**Instructions to follow**
Among the lines of the data, copy those that hold "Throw".

**Material for this task**
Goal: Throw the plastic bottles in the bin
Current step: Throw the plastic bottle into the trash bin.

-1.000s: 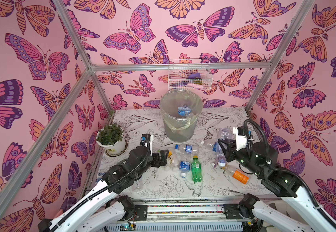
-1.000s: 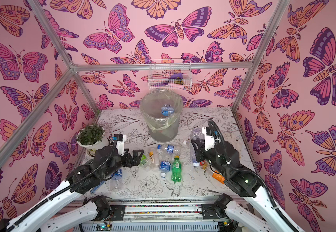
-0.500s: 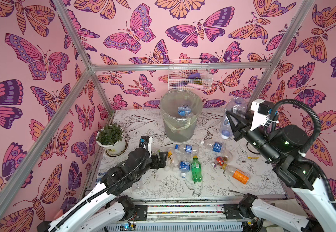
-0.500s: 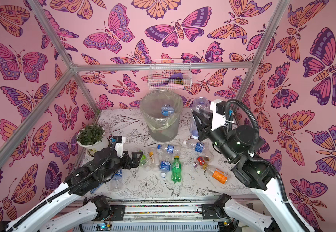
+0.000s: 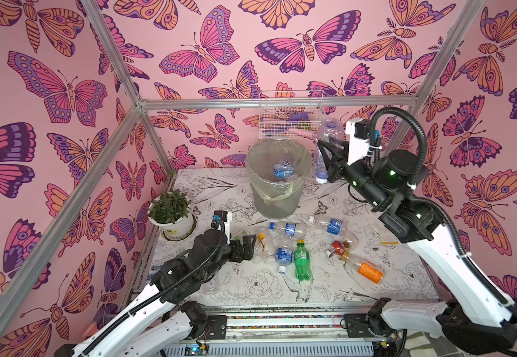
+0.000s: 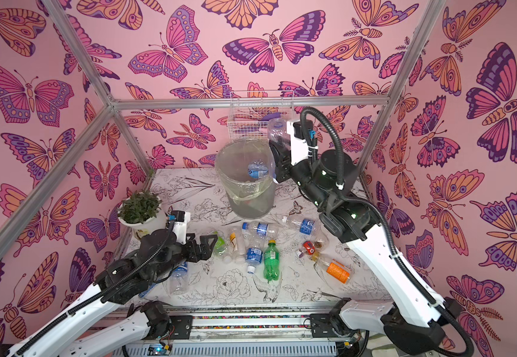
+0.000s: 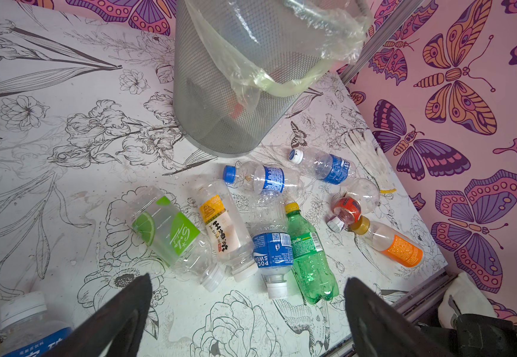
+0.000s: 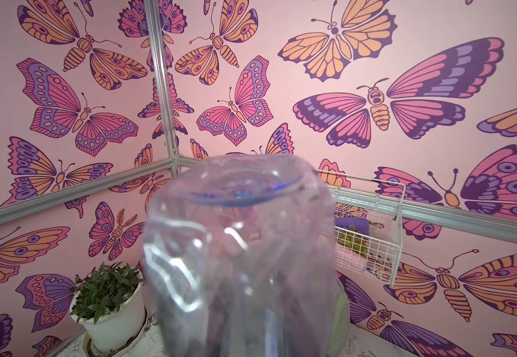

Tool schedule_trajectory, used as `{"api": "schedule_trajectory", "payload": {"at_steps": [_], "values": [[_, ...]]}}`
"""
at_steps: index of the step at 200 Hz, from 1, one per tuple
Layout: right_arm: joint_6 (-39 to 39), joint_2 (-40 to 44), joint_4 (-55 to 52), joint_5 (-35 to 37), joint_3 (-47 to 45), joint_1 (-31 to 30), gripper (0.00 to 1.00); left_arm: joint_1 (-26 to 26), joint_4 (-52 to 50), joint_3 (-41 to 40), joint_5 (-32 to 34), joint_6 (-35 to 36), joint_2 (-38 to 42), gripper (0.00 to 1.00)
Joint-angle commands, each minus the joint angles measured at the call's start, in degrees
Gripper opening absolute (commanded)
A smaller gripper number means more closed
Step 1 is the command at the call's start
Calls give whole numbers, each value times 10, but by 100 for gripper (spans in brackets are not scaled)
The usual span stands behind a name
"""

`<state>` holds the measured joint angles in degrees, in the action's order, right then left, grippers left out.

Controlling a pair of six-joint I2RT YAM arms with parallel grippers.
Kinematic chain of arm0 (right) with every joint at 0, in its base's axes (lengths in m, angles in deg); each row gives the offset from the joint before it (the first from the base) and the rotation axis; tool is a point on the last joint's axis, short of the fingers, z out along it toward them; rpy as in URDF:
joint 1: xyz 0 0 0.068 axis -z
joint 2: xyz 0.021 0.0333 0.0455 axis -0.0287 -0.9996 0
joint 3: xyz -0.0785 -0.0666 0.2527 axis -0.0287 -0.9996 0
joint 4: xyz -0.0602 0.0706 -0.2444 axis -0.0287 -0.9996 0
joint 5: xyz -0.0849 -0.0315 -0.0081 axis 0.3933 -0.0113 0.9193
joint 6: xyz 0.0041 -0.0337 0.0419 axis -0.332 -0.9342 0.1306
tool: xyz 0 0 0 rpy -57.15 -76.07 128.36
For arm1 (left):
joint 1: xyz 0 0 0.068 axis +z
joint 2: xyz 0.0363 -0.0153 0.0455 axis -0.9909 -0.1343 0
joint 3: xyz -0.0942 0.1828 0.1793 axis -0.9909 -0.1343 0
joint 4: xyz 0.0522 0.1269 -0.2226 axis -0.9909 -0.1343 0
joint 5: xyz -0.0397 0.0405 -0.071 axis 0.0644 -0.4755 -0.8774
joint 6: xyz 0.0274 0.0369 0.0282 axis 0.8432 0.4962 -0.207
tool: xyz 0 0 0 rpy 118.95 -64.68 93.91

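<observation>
The bin (image 5: 277, 197) stands at the back middle of the table with a blue-labelled bottle (image 5: 283, 170) inside. My right gripper (image 5: 328, 160) is raised just right of the bin's rim, shut on a clear plastic bottle (image 5: 328, 139) held cap down. That bottle (image 8: 238, 247) fills the right wrist view and hides the fingers. My left gripper (image 7: 247, 280) is open and empty, low over the table beside several lying bottles. Among them are a green one (image 7: 311, 259), a lime-labelled one (image 7: 170, 235) and an orange-labelled one (image 5: 368, 270).
A white flowerpot (image 5: 172, 216) with a plant stands at the left edge. A white wire basket (image 5: 289, 120) hangs on the back wall above the bin. One more bottle (image 6: 180, 275) lies under my left arm. Aluminium frame posts run along the walls.
My right arm has lifted the clear bottle off the table and carried it up and back to beside the bin's rim. The left arm has barely moved.
</observation>
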<state>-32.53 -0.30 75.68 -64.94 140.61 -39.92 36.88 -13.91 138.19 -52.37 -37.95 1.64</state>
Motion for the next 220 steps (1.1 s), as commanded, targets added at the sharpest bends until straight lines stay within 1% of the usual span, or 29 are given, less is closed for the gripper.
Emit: {"api": "schedule_trajectory", "payload": {"at_steps": [1, 37, 46, 58, 66, 69, 73, 74, 75, 78, 79, 81, 83, 86, 89, 91, 95, 103, 114, 126, 137, 168, 220], "values": [[-1, -40, 26, -20, 48, 16, 0, -2, -20, 2, 11, 1, 7, 99], [52, -161, -32, -78, 155, 62, 0, -2, -20, 2, 13, -1, 11, 99], [59, -214, -50, -98, 177, 73, 0, -2, -19, 2, 12, -1, 11, 99], [66, -292, -126, -127, 253, 88, 0, -2, -19, 2, 11, -1, 11, 99], [68, -356, -215, -149, 347, 96, 0, -2, -20, 4, 10, 0, 12, 99], [68, -377, -252, -157, 387, 99, 4, -2, -19, 4, 8, -1, 13, 99], [67, -414, -299, -163, 433, 101, 14, -2, -21, 4, 8, 0, 15, 99], [67, -422, -311, -165, 443, 101, 20, -2, -21, 4, 8, 0, 15, 99], [66, -430, -322, -166, 460, 101, 23, -2, -21, 4, 8, 0, 15, 99], [65, -447, -353, -167, 496, 101, 45, -2, -22, 4, 8, 0, 17, 99], [63, -455, -363, -168, 512, 101, 48, -2, -22, 5, 8, 1, 17, 99], [63, -468, -380, -168, 531, 100, 61, -2, -22, 5, 9, 1, 19, 99], [62, -479, -397, -168, 556, 99, 69, -2, -23, 5, 10, 0, 20, 99], [62, -491, -416, -167, 578, 100, 78, -2, -24, 5, 11, 0, 22, 99], [62, -497, -429, -164, 596, 99, 94, -2, -26, 4, 11, 0, 25, 99], [63, -498, -433, -163, 601, 99, 99, -2, -26, 4, 12, 0, 25, 99], [65, -497, -433, -159, 601, 98, 99, -2, -27, 4, 14, 0, 28, 99], [64, -473, -410, -151, 565, 97, 99, -2, -28, 3, 17, 0, 33, 99], [60, -414, -343, -137, 462, 92, 99, -2, -29, 3, 17, -1, 36, 99], [59, -347, -246, -127, 348, 88, 99, -2, -30, 3, 15, -1, 37, 99], [61, -310, -201, -117, 292, 88, 99, -2, -30, 3, 16, -1, 36, 99], [53, -299, -228, -109, 296, 88, 99, -2, -30, 6, 14, -2, 28, 99], [53, -278, -216, -112, 270, 88, 99, -2, -30, 5, 13, -5, 27, 99]]}}
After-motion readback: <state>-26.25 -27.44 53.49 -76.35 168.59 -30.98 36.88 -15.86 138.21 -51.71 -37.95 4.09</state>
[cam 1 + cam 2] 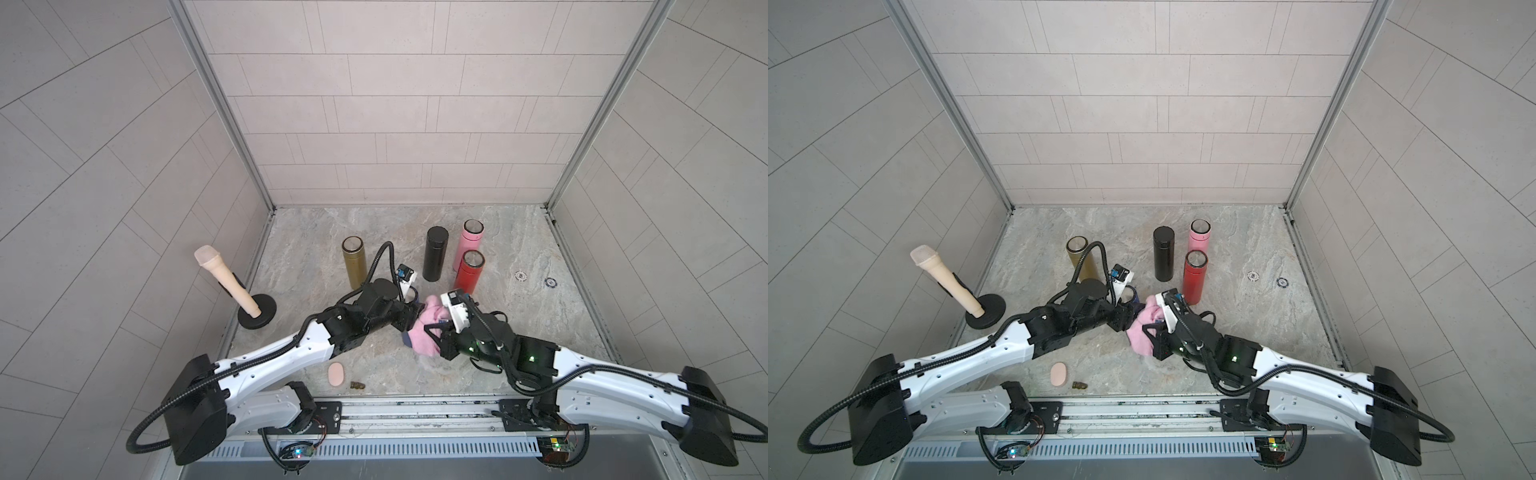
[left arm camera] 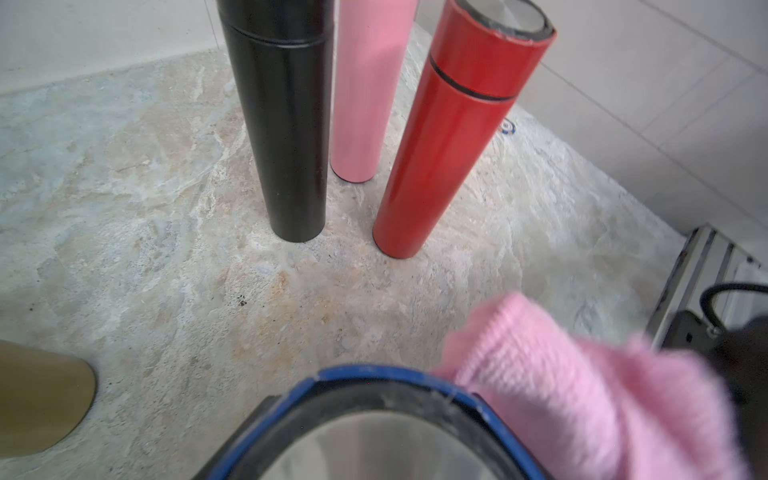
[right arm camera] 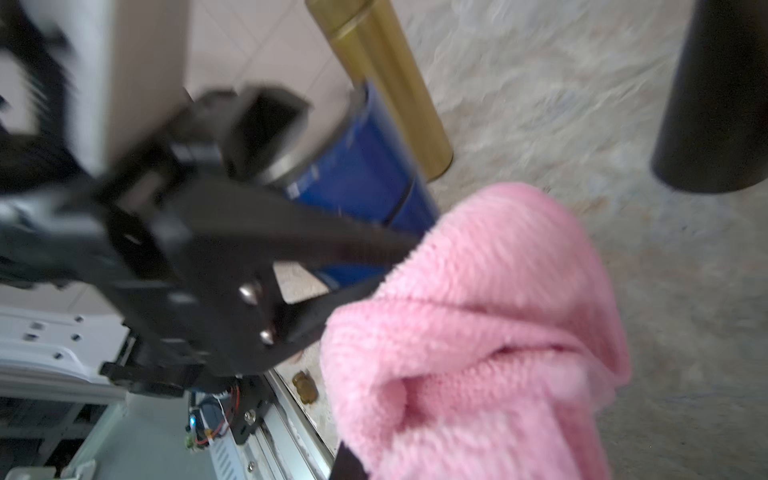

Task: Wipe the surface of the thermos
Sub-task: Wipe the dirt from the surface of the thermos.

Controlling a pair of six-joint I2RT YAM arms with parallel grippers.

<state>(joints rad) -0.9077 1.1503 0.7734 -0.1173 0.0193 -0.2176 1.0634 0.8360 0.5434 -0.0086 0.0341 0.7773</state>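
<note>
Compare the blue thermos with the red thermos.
The blue thermos is clamped in the left pincer; the red thermos stands free and upright. The pink cloth lies against the blue thermos, not the red thermos. Both are slim cylinders with steel tops.

Glossy blue thermos (image 3: 365, 166), fluffy pink cloth (image 3: 478, 332), mottled stone-look floor (image 2: 145, 208).

Left arm (image 1: 266, 357) extends forward and inward from its base at the near rail, forearm low over the tabletop, left gripper (image 1: 410, 318) pointing toward centre with jaws clamped. Right arm (image 1: 602, 378) mirrors it from the opposite side, right gripper (image 1: 434, 332) angled inward, jaws closed tight. The two grippers stand just beside each other.
</note>
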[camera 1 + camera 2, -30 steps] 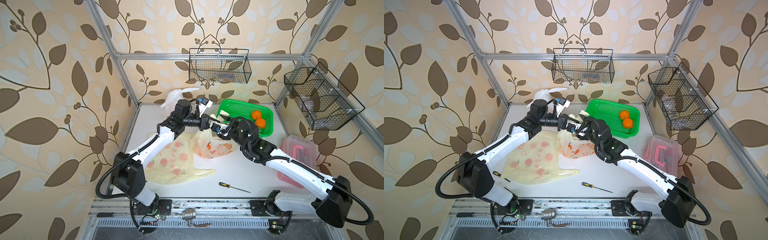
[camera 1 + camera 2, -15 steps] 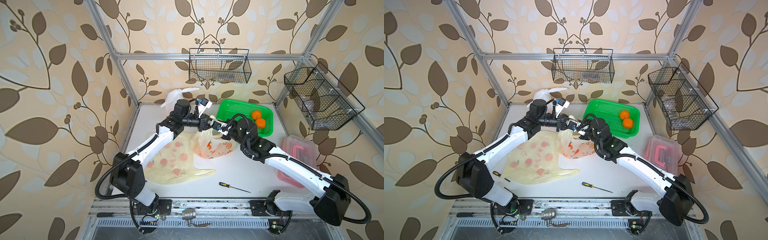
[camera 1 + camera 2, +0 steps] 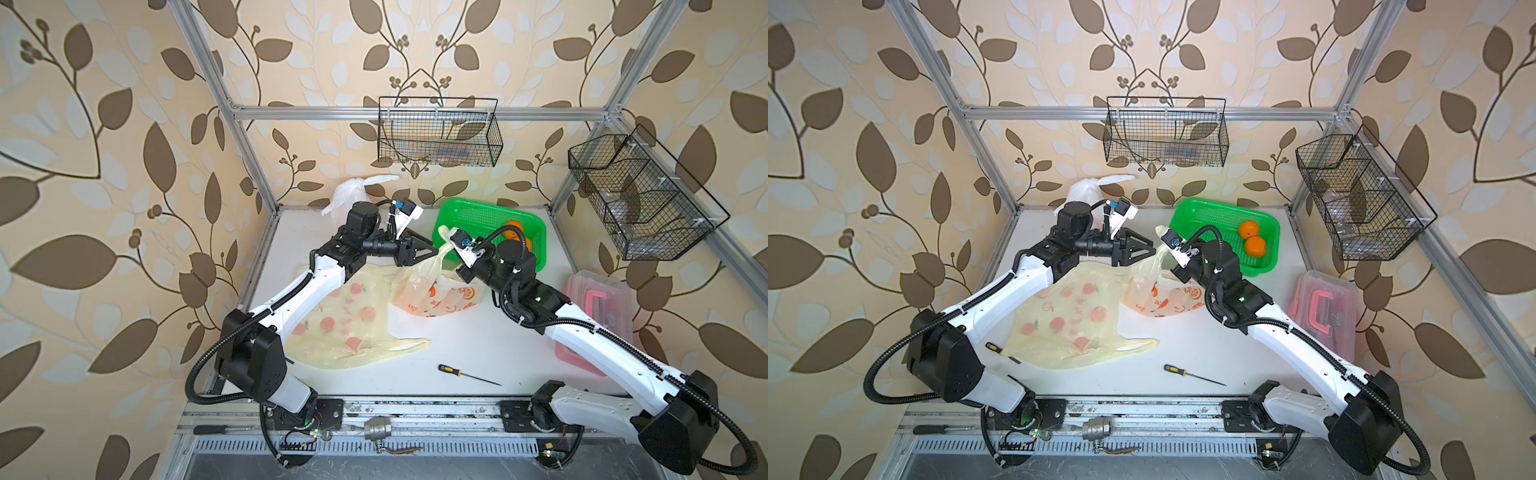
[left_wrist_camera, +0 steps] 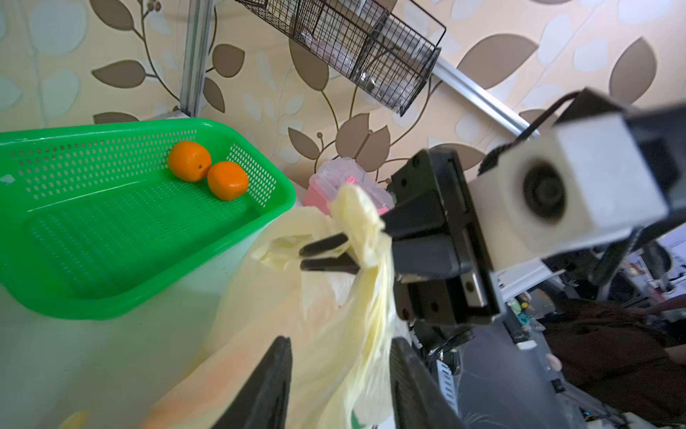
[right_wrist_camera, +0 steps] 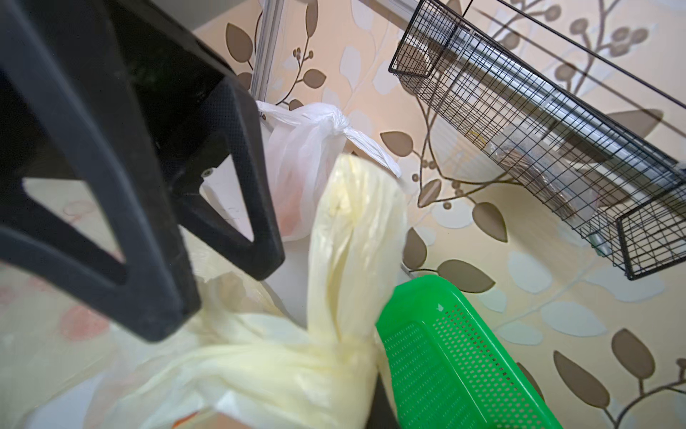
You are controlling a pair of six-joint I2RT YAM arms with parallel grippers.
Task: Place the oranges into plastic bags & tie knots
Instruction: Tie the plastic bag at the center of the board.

**Task result**
Goal: Throw the plastic bottles in the bin
Current step: Throw the plastic bottle into the trash bin.

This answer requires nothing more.